9 Comments on “Odds and Ends: Sharklets, CAPA analyzes the Middle East

  1. I’m still curious what part of the “S-curve” EK’s growth is at. I believe EK is probably at the “mid-point”. I don’t expect to see the crazy growth EK has shown the past 8-10 years to continue.

    Also, I’ve been flying EK for decades and definitely have seen their quality go down the past few years. I’m not surprised given its rapid growth. Regardless.

    Regarding the KC-Tanker-not surprised at this either, but hopefully it will be overall a profitable (or even) endeavor. A “win” for Boeing was somewhat of a loss for Airbus/EADS (at least in a strategic sense). That being said, I wonder if it was a Pyrrhic victory for Boeing.

  2. The fact the first 18 KC-46As will be produced at a loss is old news. Had the USAF selected the A-330MRTT for the tanker, the first 18 would also have been built at a loss.

    The EK order for the B-777 fits in with that airlines replacement of the A-330, A-340, and older B-77A/Es and some growth. But, even I question why an order for 50? To me this makes about sense as the 90 A-380 order of a few years ago that they made.

    • I agree that a number of frames are for replacement, but according to EK’s Clark, EK plan on flying all 90 Airbus at one time as well as (one can assume )many of their B77W’s, A350’s, etc.

    • Different airlines have different fleet models. Many of these orders are being placed such that later arrivals replace earlier deliveries of the same model. So Emirates will use later A380 deliveries to replace the initial deliveries they have now. The real question is what is the secondary market like for an A380? It’s a niche airplane to begin with, the secondary market for those tends to be nearly non-existent. They will have less of a problem with the 777s. Those will be pretty easy to place in a decades time.

      • You could be right, the early delivery A-380s may have no secondary market, except for aparts and becoming Bud Light beer cans.

  3. ” The politicians say Boeing promised Wichita the tanker finishing business and it better keep its promise.”

    The current KS politicians are freshmen Tea Party members that believe $500M more in defense budget cuts “is not such a bad thing.”

    But $500M in additional defense budget cuts would result in 10s of thousands of Boeing job losses.

    How is KS immune from radical defense budget cuts? Why would Wichita not be the first plant for Boeing to close based on the KS voter’s zeal for reduced defense spending?
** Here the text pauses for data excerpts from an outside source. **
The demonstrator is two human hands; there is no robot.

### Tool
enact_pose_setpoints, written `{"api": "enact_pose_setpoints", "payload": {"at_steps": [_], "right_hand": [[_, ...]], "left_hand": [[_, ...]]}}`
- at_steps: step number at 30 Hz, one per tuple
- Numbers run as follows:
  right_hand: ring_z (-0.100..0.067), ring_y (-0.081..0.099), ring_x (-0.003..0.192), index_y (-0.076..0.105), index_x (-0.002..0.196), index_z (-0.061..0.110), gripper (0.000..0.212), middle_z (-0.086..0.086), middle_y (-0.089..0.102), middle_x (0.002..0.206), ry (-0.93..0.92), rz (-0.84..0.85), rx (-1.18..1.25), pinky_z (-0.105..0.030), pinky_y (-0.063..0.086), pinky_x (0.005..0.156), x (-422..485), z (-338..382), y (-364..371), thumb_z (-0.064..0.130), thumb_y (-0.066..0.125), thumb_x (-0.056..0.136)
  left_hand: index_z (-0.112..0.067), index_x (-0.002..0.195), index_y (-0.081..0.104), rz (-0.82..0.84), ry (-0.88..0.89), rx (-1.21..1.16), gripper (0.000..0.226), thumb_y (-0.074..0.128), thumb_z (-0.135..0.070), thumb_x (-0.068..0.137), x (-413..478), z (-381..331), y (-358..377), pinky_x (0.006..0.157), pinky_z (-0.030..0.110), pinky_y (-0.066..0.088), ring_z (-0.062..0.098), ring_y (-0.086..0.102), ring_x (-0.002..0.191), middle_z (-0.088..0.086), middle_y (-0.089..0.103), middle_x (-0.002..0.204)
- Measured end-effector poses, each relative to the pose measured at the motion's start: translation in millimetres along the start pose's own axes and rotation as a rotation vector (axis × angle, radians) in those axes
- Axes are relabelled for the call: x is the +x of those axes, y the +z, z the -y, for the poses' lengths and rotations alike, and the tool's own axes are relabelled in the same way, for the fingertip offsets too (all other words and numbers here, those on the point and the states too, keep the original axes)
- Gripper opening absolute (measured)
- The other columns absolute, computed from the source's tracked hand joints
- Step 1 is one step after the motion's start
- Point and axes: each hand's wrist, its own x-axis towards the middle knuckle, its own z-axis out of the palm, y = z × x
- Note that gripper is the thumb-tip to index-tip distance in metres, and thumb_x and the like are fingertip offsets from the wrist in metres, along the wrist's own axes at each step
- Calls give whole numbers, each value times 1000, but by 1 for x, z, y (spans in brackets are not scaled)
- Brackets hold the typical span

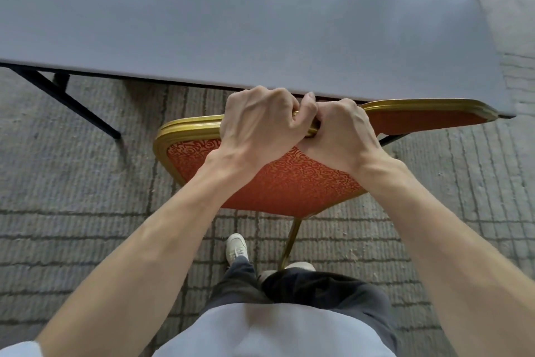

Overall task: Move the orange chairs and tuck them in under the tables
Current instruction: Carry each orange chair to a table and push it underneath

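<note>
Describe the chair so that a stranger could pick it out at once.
Start at the long grey-white table; the chair is at its near edge. The left hand and right hand grip its top rail. Only it has a gold frame and orange swirl-patterned upholstery.

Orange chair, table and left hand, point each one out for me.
orange chair [289, 183], head view, patterned backrest fabric
table [231, 24], head view, bare tabletop
left hand [257, 122], head view, back of the hand
</note>
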Motion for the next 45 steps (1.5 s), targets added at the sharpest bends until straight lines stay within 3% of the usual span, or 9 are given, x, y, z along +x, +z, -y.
{"api": "enact_pose_setpoints", "payload": {"at_steps": [5,9,16,23,27,30,33,39,45], "right_hand": [[-21,50,60,67,81,24,17,6,59,63,-8,7,-76,-28,36,63,-2,-5,-3,39,61,80],[-26,63,75,67,88,23,19,2,67,76,45,72,-81,-30,41,66,6,-15,12,39,61,81],[-25,63,88,68,95,21,29,1,71,89,97,194,-120,-36,52,76,42,-38,57,46,58,84],[-28,64,84,68,93,26,25,-1,71,86,7,269,-112,-36,51,74,88,-32,52,45,59,81],[-31,64,87,69,96,22,29,-5,72,90,-47,265,-129,-37,50,77,90,-42,51,46,58,84],[-29,64,86,68,95,20,32,-3,71,88,-105,283,-128,-35,48,75,97,-39,56,47,55,86],[-24,60,74,64,86,18,28,1,68,78,-128,280,-106,-32,46,69,104,-40,54,44,55,87],[-28,62,73,65,84,17,26,0,69,74,-132,252,-113,-32,48,67,121,-44,43,40,55,87],[-29,64,72,61,75,18,21,-2,70,71,-88,225,-135,-34,51,68,124,-43,38,34,54,87]], "left_hand": [[-17,52,56,2,-24,-48,64,32,-54,98,2,-6,4,50,27,31,12,45,40,-4,43,39],[-21,52,48,18,-2,-51,57,34,-49,99,9,2,29,56,29,32,17,47,47,-4,44,43],[-20,51,46,53,9,35,54,34,-43,99,27,34,75,59,29,29,20,51,50,-6,47,49],[-20,56,53,46,-155,29,52,35,-43,98,55,49,68,61,29,30,21,51,56,-3,53,54],[-21,49,42,38,-80,34,54,36,-41,99,57,48,68,58,29,27,17,45,48,-8,40,45],[-22,49,41,50,-43,40,53,33,-41,98,59,60,65,56,28,26,17,46,47,-6,47,45],[-18,53,52,56,6,57,55,30,-42,97,68,66,67,51,27,24,16,49,48,-3,56,50],[-18,49,46,6,30,54,55,34,-41,97,90,68,67,47,26,31,12,43,40,-6,46,42],[-20,47,40,0,98,37,52,37,-38,96,97,66,64,51,25,23,14,40,39,-6,42,40]]}}
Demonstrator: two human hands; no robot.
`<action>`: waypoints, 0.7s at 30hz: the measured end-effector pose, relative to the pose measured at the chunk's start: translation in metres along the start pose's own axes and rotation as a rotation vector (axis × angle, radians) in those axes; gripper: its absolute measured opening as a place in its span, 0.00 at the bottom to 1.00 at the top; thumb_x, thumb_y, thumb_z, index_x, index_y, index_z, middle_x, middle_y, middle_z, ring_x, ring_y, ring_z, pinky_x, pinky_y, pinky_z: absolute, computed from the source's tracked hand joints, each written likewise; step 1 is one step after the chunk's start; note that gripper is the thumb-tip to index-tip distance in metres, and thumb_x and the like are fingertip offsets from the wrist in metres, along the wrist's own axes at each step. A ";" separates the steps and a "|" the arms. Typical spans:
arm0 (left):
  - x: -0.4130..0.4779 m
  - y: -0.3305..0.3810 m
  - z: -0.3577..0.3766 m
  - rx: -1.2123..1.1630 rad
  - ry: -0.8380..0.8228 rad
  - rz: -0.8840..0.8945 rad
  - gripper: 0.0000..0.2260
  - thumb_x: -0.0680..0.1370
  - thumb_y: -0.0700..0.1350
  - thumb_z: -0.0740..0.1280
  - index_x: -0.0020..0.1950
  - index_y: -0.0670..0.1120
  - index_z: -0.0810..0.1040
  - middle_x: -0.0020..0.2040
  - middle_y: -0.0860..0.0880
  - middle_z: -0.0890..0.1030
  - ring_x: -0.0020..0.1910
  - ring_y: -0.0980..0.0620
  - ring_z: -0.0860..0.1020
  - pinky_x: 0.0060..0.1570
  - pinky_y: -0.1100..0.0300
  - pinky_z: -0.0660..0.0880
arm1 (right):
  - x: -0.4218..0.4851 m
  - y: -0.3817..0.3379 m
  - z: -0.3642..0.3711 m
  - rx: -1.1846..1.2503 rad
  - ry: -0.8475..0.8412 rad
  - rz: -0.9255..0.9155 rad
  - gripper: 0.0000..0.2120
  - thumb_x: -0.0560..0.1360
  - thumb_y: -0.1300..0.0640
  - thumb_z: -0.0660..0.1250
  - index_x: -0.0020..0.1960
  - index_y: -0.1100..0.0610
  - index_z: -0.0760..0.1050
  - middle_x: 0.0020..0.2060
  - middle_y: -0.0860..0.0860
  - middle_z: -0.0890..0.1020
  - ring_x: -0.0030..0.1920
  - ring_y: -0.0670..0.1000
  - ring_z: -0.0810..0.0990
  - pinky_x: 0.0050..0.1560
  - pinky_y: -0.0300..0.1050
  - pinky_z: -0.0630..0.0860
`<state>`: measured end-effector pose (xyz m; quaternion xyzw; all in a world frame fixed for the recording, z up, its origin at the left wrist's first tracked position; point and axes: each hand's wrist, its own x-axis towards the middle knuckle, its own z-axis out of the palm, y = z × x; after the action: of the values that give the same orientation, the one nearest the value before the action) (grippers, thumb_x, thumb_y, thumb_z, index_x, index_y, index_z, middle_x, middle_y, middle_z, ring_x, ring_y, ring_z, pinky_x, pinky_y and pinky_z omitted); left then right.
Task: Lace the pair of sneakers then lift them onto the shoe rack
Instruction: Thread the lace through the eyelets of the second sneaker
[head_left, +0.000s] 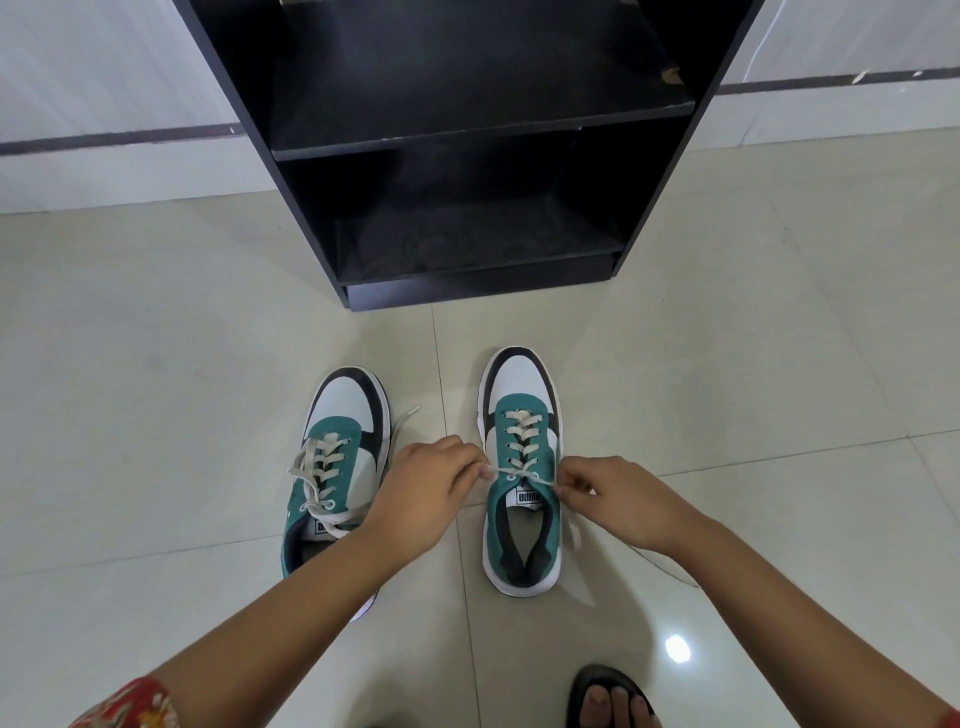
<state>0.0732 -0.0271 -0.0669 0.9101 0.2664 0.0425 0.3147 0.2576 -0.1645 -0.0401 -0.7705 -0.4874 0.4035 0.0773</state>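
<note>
Two shelves of the black shoe rack (467, 130) stand empty ahead of you on the tiled floor (156, 338), and its top runs out of frame, so you cannot tell how many more shelves there are. Between you and the rack the two sneakers sit side by side, toes toward it, a little apart. The right sneaker (522, 467) is threaded to its top eyelets; you appear to be drawing its lace (519, 474) snug. Your left hand (421, 493) pinches one lace end just beside the shoe's inner edge, and your right hand (618, 501) pinches the other at the outer edge, fingers pressed together on the cord, which runs taut across the tongue.

Next, by my reading, you need to cross the two ends and tie them without letting the tension go. The left sneaker (337, 467) also looks laced, yet its ends trail loose, one onto the floor, and your left forearm covers its heel. The rest of the right lace beyond your fingers is hard to make out.
</note>
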 end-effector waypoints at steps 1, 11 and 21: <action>-0.001 -0.002 0.001 -0.005 -0.005 -0.009 0.10 0.79 0.48 0.60 0.48 0.48 0.81 0.44 0.51 0.81 0.40 0.51 0.79 0.46 0.55 0.74 | -0.001 -0.001 0.001 -0.002 0.004 0.015 0.10 0.75 0.53 0.59 0.35 0.48 0.64 0.39 0.50 0.79 0.43 0.55 0.77 0.46 0.53 0.74; 0.005 0.007 -0.002 -0.612 -0.104 -0.290 0.11 0.80 0.38 0.57 0.43 0.46 0.77 0.45 0.50 0.73 0.41 0.51 0.76 0.47 0.62 0.74 | -0.003 -0.007 0.004 0.151 0.075 0.116 0.08 0.72 0.53 0.63 0.37 0.55 0.68 0.32 0.52 0.79 0.37 0.55 0.77 0.40 0.50 0.73; 0.010 0.039 -0.015 -0.982 -0.062 -0.342 0.13 0.82 0.44 0.52 0.43 0.41 0.71 0.41 0.53 0.83 0.27 0.56 0.73 0.34 0.70 0.71 | -0.001 -0.021 -0.007 0.690 0.146 -0.006 0.13 0.79 0.53 0.59 0.40 0.59 0.73 0.44 0.55 0.81 0.46 0.51 0.77 0.49 0.44 0.72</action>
<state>0.0952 -0.0392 -0.0325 0.5996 0.3503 0.0834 0.7147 0.2480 -0.1527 -0.0239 -0.7244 -0.3180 0.4879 0.3689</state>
    Attacking Boeing defense business across the board pretty much negates any Tanker employment commitment.

    • Without getting to far into politics, the Tea Party members believe in a strong defense.

      There is no indication Boeing plans to cut any jobs on the KC-46A work, let alone 10s of thousands. Other programs in defense will get cut, as currently planned, like the T-X program. The USAF is already thinking it could refurbish the T-38s and give them more years of service, thus there may be no need for a new trainer, at least for now. For now, it seems the DOD is going to protect the KC-46 and F-35 programs while others get chopped from the budget. When the cuts do come, the C-17 program will be gone, but then again, the USAF has been trying to get out of that Boeing program for a few years now.

      There will be no ‘across the board’ defense cuts. The cuts will be in programs that can be canceled or deferred without hurting the military forces.

  4. I wonder what sort of outrage some commenters here would have displayed had Airbus won the contract and turned around and said that Mobile was not going to be used for final assembly.

    It does seem that Boeing is, at the very least, trying to recoup some of their initial loss on the tanker program by getting some sort of government (federal, state, municipal) to give them some money in order to keep this plant open and perhpas even keep to their promise.

    I find that, slowly, the world is learning what a “promise” from (the new?) Boeing means.

    Cueing: K1TB

  5. Interesting that the Air India tactic does not get commented on. Is this something that would only work for them or are there other airlines who might find this work around advantageous?